### Exercise objective
A word-for-word transcription of the listing is all that is needed.

··· Information shown ···

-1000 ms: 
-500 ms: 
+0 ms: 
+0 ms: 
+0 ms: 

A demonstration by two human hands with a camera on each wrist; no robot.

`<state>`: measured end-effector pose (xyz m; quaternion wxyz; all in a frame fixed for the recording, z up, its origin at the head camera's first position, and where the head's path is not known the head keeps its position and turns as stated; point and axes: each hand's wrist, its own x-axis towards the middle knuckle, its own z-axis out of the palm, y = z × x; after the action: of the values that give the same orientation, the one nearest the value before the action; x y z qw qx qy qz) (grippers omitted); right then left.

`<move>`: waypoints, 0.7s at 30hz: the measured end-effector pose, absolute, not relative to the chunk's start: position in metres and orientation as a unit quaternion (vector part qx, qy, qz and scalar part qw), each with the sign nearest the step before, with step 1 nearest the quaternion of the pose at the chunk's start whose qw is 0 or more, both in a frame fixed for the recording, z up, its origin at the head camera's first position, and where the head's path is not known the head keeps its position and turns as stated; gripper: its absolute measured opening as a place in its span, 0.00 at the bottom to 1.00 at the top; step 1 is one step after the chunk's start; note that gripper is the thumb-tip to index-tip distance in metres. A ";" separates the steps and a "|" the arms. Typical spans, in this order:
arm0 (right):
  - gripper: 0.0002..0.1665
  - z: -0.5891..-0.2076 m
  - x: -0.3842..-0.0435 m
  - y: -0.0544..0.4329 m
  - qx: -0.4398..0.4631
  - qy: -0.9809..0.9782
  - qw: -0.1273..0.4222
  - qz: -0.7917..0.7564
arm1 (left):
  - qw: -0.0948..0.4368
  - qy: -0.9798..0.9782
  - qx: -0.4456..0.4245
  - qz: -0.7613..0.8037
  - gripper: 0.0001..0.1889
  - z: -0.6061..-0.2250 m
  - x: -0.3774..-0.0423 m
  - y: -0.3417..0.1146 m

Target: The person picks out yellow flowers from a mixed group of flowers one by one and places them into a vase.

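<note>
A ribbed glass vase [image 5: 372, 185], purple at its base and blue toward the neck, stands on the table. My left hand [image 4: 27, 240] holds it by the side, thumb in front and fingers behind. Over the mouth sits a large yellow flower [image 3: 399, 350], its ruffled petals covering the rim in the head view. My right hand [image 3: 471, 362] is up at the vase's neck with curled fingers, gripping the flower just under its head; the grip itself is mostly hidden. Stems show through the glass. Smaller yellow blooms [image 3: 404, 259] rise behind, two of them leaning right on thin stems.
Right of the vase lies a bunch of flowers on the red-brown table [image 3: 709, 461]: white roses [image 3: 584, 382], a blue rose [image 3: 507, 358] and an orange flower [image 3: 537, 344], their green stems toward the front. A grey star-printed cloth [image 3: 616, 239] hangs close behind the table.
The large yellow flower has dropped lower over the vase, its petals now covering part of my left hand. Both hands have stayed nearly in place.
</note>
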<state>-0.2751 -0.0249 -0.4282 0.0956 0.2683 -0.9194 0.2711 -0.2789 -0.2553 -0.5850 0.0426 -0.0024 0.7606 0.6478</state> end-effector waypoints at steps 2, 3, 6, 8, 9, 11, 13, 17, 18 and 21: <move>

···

### Exercise answer
-1000 ms: 
-500 ms: 
+0 ms: 
+0 ms: 
+0 ms: 

A demonstration by two human hands with a camera on each wrist; no robot.

`<state>`: measured end-effector pose (xyz m; quaternion wxyz; all in a frame fixed for the recording, z up, its origin at the head camera's first position, and where the head's path is not known the head keeps its position and turns as stated; point and axes: each hand's wrist, its own x-axis towards the middle knuckle, its own z-axis out of the palm, y = z × x; after the action: of the values that give the same orientation, the one nearest the value before the action; x y z qw qx qy qz) (grippers omitted); right then left.

`<move>`: waypoints, 0.7s at 30hz: the measured end-effector pose, absolute, not relative to the chunk's start: position in metres and orientation as a unit quaternion (vector part qx, qy, qz and scalar part qw), each with the sign nearest the step before, with step 1 nearest the quaternion of the pose at the chunk's start whose qw is 0 or more, both in a frame fixed for the recording, z up, its origin at the head camera's first position, and where the head's path is not known the head keeps its position and turns as stated; gripper: its absolute measured opening as a place in its span, 0.00 at the bottom to 1.00 at the top; step 1 is one step after the chunk's start; note that gripper is the thumb-tip to index-tip distance in metres. A ";" separates the steps and a "|" the arms. Typical spans, in this order:
arm0 (right):
  - gripper: 0.0002..0.1665
  - z: -0.5891..-0.2076 m
  - x: -0.3842..-0.0435 m
  - y: -0.0544..0.4329 m
  - qx: -0.4398..0.4631
  - qy: -0.9809..0.9782
  - qw: -0.1273..0.4222
  - qz: -0.7917..0.7564
arm1 (left):
  - qw: -0.0948..0.4368
  - qy: -0.9798..0.9782
  - qx: -0.4456..0.4245
  - qz: -0.7613..0.8037
  - gripper: 0.0001..0.1889
  - z: -0.6061..-0.2250 m
  - x: -0.3774..-0.0423 m
  - y: -0.3417..0.1146 m

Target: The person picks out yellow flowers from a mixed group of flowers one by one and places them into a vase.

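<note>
A ribbed glass vase [image 5: 372, 185], purple at its base and blue toward the neck, stands on the table. My left hand [image 4: 27, 240] holds it by the side, thumb in front and fingers behind. Over the mouth sits a large yellow flower [image 3: 399, 350], its ruffled petals covering the rim in the head view. My right hand [image 3: 471, 362] is up at the vase's neck with curled fingers, gripping the flower just under its head; the grip itself is mostly hidden. Stems show through the glass. Smaller yellow blooms [image 3: 404, 259] rise behind, two of them leaning right on thin stems.
Right of the vase lies a bunch of flowers on the red-brown table [image 3: 709, 461]: white roses [image 3: 584, 382], a blue rose [image 3: 507, 358] and an orange flower [image 3: 537, 344], their green stems toward the front. A grey star-printed cloth [image 3: 616, 239] hangs close behind the table.
The large yellow flower has dropped lower over the vase, its petals now covering part of my left hand. Both hands have stayed nearly in place.
</note>
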<state>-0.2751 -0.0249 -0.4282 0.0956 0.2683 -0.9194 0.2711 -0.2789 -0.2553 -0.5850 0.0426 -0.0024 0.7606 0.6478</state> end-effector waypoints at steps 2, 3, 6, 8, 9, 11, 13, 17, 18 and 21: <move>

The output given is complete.